Guarantee Your Business Legacy: Why You Need to Build Up a Trade Mark Portfolio

Legacies are created by those who are willing to take action, and in this case by those who are smart enough to build up their trade mark portfolios.

Many have a false belief that the registration of a company, and the resulting automatic registration of a company name, results in sufficient protection of a company’s branding. Sooner rather than later, this misguided faith will come crashing down and unfortunately, when it comes to branding, the damage might not be reversible. What this article aims to do is to elaborate on the commercial justifications behind registering trade marks and if anything, should make you realise that a trade mark portfolio is not only an insurance policy, but also an investment – but with way less uncertainty and way more upside. 

First off, it is important to understand that the incorporation of your company and the check by the CIPC of whether your company name is available, does not protect your company name or brand. A company name and the following ‘(Pty) Ltd’ abbreviation merely represents the legal character of your business. It does not distinguish your business, products or services from those of another. That’s the job of your trade marks. In this regard, it is possible for you to register trade marks for your business name, products and services, which can be in the form of word marks, device marks or even slogans. 

In general, trade marks are product and service identifiers. For registration purposes, a trade mark must be able to distinguish the products or services of your business from those of others. This criterion is satisfied if, at the date of application, your trade mark is capable of distinguishing your goods or services, either inherently or due to prior use. 

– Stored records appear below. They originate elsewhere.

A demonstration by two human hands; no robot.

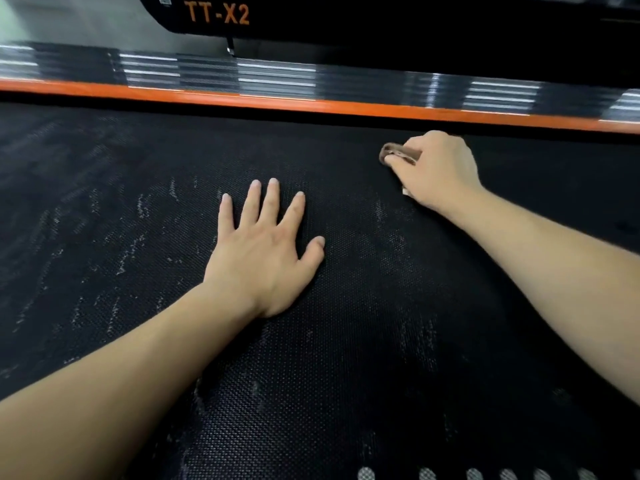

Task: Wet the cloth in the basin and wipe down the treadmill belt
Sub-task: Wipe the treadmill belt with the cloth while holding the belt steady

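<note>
The black textured treadmill belt (346, 341) fills most of the view and carries pale streaks of lint or damp. My left hand (266, 247) lies flat on the belt near the middle, fingers spread, holding nothing. My right hand (436, 168) presses down on the belt at the far right, close to the orange strip, with its fingers closed on a small brownish cloth (398, 154). Only a bunched end of the cloth pokes out past the fingers, and a pale scrap shows under the heel of the hand. The basin is not in view.
An orange strip (242, 100) runs along the belt's far edge, with a ribbed black side rail (277, 76) behind it. Above that is the black treadmill frame marked "TT-X2" (216, 12). Grey dots (426, 474) line the belt's near edge.
</note>
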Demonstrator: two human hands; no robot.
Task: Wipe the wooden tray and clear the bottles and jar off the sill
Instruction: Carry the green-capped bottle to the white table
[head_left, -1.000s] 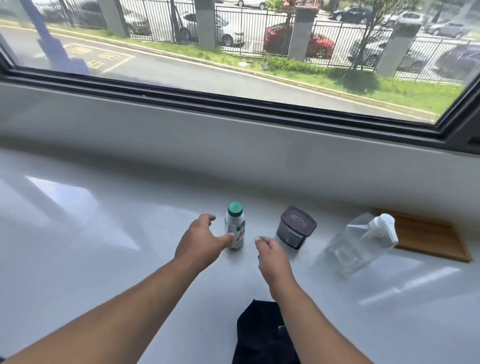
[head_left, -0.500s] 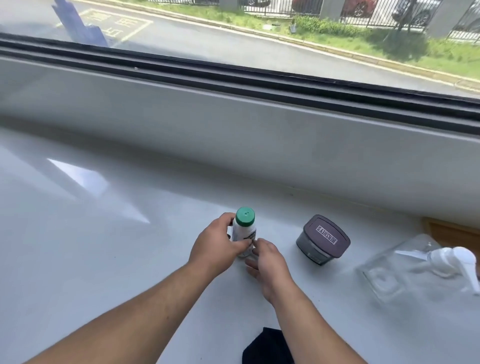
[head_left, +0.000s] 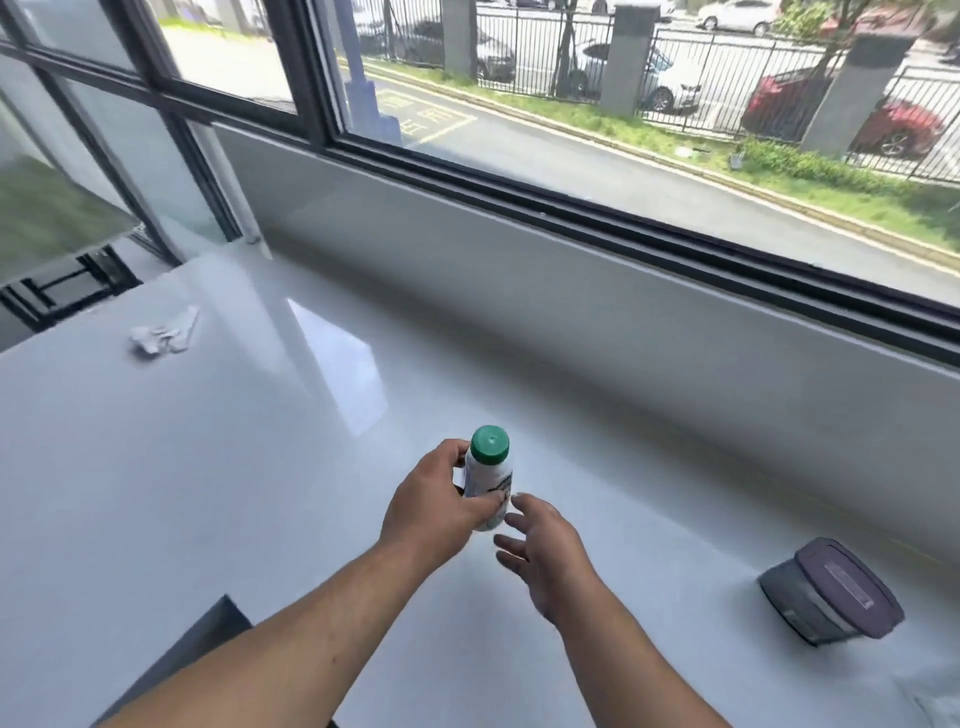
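Note:
A small white bottle with a green cap (head_left: 489, 467) is held upright just above the white sill (head_left: 260, 467), wrapped by my left hand (head_left: 434, 501). Beside it on the right, my right hand (head_left: 545, 545) hovers with its fingers spread and holds nothing. A grey jar with a purple lid (head_left: 831, 592) lies tilted on the sill at the right. The wooden tray and the clear pump bottle are out of the view, apart from a faint clear edge at the lower right corner.
The sill's low back wall (head_left: 571, 312) and the dark window frame (head_left: 623, 218) run behind the hands. A crumpled white scrap (head_left: 161, 335) lies far left on the sill. A dark edge of something (head_left: 208, 629) shows at the sill's front, lower left.
My left hand has closed on the green-capped bottle and lifted it. My right hand has let go and spread open. The view has swung left, dropping the tray and pump bottle from sight.

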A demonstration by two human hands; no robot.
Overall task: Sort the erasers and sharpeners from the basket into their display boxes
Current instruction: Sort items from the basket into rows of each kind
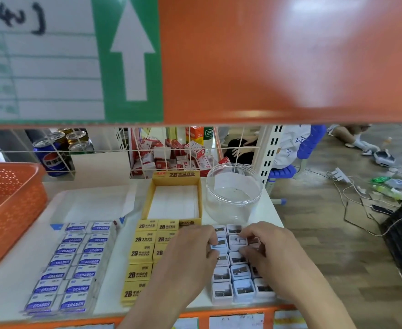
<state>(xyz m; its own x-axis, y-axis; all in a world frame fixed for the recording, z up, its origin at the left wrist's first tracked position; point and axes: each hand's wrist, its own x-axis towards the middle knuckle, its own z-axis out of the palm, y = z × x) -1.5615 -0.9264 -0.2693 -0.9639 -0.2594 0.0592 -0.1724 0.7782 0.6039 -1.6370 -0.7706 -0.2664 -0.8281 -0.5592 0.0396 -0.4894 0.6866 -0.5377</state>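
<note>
Fingers (209,241) of both hands are bent, their tips down on the sharpeners (239,273); whether either hand actually pinches one, I cannot tell. The left hand (190,252) and right hand (272,256) sit close together, knuckles up, over the far end of the block, and the right fingertips (249,251) touch the pieces in the middle rows.

The sharpeners are small white blocks with metal blades, packed in tight rows on the white shelf (12,288), near its front edge at the right. Just left of them the yellow erasers (141,255) lie in rows, partly under the left wrist. Farther left, the blue erasers (75,262) lie in two columns.

Beyond the yellow erasers stands an open yellow box (147,200), its white floor showing. Beside it on the right stands a clear round tub (233,198), just beyond the sharpeners. The orange basket (12,205) sits at the left end of the shelf, tilted in this view. Behind, a wire bin (171,154) holds red and white packets, and drink cans (52,150) stand to its left.
</note>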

If you meet these requirements, a trade mark provides you with protection for an infinite amount of time (provided you renew your trade mark every 10 years); it secures exclusive use of the mark for you; and allows you to prevent others from using the same or even confusingly similar marks in the marketplace.  Why is this important you may ask? You will find a recurring pattern in the marketplace unfortunately, made up of copycats using similar or even the same branding as yours, to ride the wave of your success. This can be achieved by creating competitive products or services, either in competition or just as a subpar version of your offering. This results in clientele being funnelled away from your doors and into the hands of a copycat. What is important to note is that you are not just losing customers, it could tarnish your brand if customers start confusing a subpar offering with your branding. How do you prevent this? Registering a trade mark allows you to prohibit anyone from using the same or even confusingly similar marks in the marketplace.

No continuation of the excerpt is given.